CLASSICAL MUSIC / Upbeat: Rats' tales
Hot on the news that Damien Hirst, carver-up of dead cows and pickler of sheep, is to stop playing the artist and start directing TV commercials ('I don't think there's a big difference between what I've been doing and this,' the great self-publicist observes with endearing honesty) comes the announcement that he is now designing the sets for a new opera.
Set to a text by his fellow artist Daniel (son of Rodrigo) Moynihan, and scored by the performing duo of Mark Springer and Sarah Sarhandi, Agongo isn't due to open at the Union Chapel in Islington until next May.
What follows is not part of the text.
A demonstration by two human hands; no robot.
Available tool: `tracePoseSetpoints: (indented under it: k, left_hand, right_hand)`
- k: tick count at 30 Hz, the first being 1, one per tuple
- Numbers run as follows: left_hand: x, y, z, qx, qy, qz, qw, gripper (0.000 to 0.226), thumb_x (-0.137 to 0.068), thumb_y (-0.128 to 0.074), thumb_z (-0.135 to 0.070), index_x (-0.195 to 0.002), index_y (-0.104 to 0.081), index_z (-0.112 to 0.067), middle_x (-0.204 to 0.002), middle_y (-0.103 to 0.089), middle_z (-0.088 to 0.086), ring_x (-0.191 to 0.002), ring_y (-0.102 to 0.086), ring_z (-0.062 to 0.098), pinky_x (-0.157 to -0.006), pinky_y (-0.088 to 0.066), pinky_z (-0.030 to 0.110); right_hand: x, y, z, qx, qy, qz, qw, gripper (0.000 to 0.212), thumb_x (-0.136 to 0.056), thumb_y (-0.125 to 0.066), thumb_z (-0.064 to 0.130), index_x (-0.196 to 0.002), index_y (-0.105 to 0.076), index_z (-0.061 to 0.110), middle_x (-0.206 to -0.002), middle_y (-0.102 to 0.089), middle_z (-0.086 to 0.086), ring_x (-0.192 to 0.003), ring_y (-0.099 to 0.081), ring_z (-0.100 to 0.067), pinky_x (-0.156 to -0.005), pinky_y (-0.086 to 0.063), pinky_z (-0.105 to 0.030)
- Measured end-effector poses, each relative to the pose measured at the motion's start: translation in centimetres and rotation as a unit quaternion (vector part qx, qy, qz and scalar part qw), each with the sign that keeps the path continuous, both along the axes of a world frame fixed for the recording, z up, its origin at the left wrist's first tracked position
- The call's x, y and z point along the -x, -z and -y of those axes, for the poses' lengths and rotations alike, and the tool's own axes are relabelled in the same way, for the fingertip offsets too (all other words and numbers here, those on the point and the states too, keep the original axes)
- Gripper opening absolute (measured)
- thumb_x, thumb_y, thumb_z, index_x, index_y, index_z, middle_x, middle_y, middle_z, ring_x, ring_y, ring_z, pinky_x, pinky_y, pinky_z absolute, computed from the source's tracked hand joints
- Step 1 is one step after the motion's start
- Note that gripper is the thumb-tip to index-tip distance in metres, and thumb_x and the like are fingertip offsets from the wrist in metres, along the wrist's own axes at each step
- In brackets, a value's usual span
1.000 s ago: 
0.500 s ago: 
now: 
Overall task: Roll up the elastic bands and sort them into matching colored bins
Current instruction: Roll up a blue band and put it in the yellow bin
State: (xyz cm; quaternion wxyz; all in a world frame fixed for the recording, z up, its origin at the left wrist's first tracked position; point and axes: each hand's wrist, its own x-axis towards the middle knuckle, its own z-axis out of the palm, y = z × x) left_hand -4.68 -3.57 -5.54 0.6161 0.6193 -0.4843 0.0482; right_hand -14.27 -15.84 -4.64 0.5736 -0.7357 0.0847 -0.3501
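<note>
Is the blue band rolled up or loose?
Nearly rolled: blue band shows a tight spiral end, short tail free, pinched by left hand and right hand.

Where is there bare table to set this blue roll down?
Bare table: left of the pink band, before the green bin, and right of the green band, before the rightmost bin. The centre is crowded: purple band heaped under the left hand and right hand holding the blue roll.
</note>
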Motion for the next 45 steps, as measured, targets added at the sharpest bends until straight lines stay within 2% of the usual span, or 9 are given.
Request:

But to keep appetites whetted, Hirst has come up with his first commercial in the form of an installation to be shown at the Demarco European Art Foundation in Edinburgh during this year's International Festival.
Accompanied by a tape loop of the overture and finale to the opera, the 12-minute trailer consists of a cage of rats suspended above a miniature tropical jungle, illuminated by four neon pharmaceutical signs.
Given that the Union Chapel's most recent theatrical venture, the rock musical Bad Boy Johnny and the Prophets of Doom, was banned after the religious outcry against its salacious depiction of acts of unholy communion between a nun and the Pope, it remains to be seen how the Chapel's regular clientele will take to Agongo's rat-infested portrayal of an Idi Amin-like dictator in the manner of Alfred Jarry's Ubu Roi.